[[ Supplied information open ]]
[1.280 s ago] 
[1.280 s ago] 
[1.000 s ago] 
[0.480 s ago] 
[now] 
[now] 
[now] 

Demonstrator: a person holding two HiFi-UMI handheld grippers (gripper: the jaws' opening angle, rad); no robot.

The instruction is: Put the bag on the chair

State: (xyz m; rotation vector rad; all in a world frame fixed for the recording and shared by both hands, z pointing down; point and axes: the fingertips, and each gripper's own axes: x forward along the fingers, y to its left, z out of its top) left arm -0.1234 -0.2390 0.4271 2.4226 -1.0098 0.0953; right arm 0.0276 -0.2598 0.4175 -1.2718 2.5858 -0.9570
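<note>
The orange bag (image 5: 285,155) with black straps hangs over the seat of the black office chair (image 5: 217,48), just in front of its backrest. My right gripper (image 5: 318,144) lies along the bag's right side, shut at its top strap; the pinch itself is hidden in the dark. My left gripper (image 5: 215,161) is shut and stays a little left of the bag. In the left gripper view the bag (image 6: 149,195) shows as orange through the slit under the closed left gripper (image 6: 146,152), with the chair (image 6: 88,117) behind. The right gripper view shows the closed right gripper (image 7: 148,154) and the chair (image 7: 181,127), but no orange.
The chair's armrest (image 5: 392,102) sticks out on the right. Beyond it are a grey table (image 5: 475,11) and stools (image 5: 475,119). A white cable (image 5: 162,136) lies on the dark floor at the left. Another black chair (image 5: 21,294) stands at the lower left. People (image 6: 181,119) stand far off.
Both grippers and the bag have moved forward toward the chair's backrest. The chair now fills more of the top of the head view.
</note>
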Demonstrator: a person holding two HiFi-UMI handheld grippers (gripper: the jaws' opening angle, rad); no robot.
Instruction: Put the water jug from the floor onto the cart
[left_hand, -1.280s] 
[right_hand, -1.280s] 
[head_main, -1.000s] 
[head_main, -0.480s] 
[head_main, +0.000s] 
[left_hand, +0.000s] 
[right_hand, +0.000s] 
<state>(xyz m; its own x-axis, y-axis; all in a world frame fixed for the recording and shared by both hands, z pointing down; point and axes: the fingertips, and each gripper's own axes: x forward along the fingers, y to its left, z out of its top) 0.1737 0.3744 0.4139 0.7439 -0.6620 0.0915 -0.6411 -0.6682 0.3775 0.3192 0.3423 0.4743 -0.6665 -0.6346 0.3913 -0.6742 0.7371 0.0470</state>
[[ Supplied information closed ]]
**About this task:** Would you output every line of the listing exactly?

**Answer space:**
[1.280 s ago] 
[1.280 s ago] 
[1.000 s ago] 
[0.480 s ago] 
[now] 
[now] 
[now] 

Demonstrator: a person holding two HiFi-UMI handheld grippers (gripper: the jaws' opening angle, rad); no robot.

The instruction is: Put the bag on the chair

State: (xyz m; rotation vector rad; all in a world frame fixed for the recording and shared by both hands, z pointing down; point and axes: the fingertips, and each gripper's own axes: x forward along the fingers, y to its left, z out of its top) left arm -0.1234 -0.2390 0.4271 2.4226 -1.0098 0.0953; right arm 0.0276 -0.2598 0.4175 -1.2718 2.5858 -0.9570
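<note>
The orange bag (image 5: 285,155) with black straps hangs over the seat of the black office chair (image 5: 217,48), just in front of its backrest. My right gripper (image 5: 318,144) lies along the bag's right side, shut at its top strap; the pinch itself is hidden in the dark. My left gripper (image 5: 215,161) is shut and stays a little left of the bag. In the left gripper view the bag (image 6: 149,195) shows as orange through the slit under the closed left gripper (image 6: 146,152), with the chair (image 6: 88,117) behind. The right gripper view shows the closed right gripper (image 7: 148,154) and the chair (image 7: 181,127), but no orange.
The chair's armrest (image 5: 392,102) sticks out on the right. Beyond it are a grey table (image 5: 475,11) and stools (image 5: 475,119). A white cable (image 5: 162,136) lies on the dark floor at the left. Another black chair (image 5: 21,294) stands at the lower left. People (image 6: 181,119) stand far off.
Both grippers and the bag have moved forward toward the chair's backrest. The chair now fills more of the top of the head view.
</note>
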Demonstrator: a person holding two HiFi-UMI handheld grippers (gripper: the jaws' opening angle, rad); no robot.
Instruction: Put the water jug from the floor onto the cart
[left_hand, -1.280s] 
[right_hand, -1.280s] 
[head_main, -1.000s] 
[head_main, -0.480s] 
[head_main, +0.000s] 
[left_hand, +0.000s] 
[right_hand, +0.000s] 
<state>(xyz m; its own x-axis, y-axis; all in a world frame fixed for the recording and shared by both hands, z pointing down; point and axes: the fingertips, and each gripper's own axes: x forward along the fingers, y to its left, z out of its top) 0.1737 0.3744 0.4139 0.7439 -0.6620 0.0915 -0.6411 -0.6682 0.3775 0.3192 0.3423 0.4743 -0.6665 -0.6346 0.3913 -0.6742 0.7371 0.0470</state>

The exercise ends with this answer.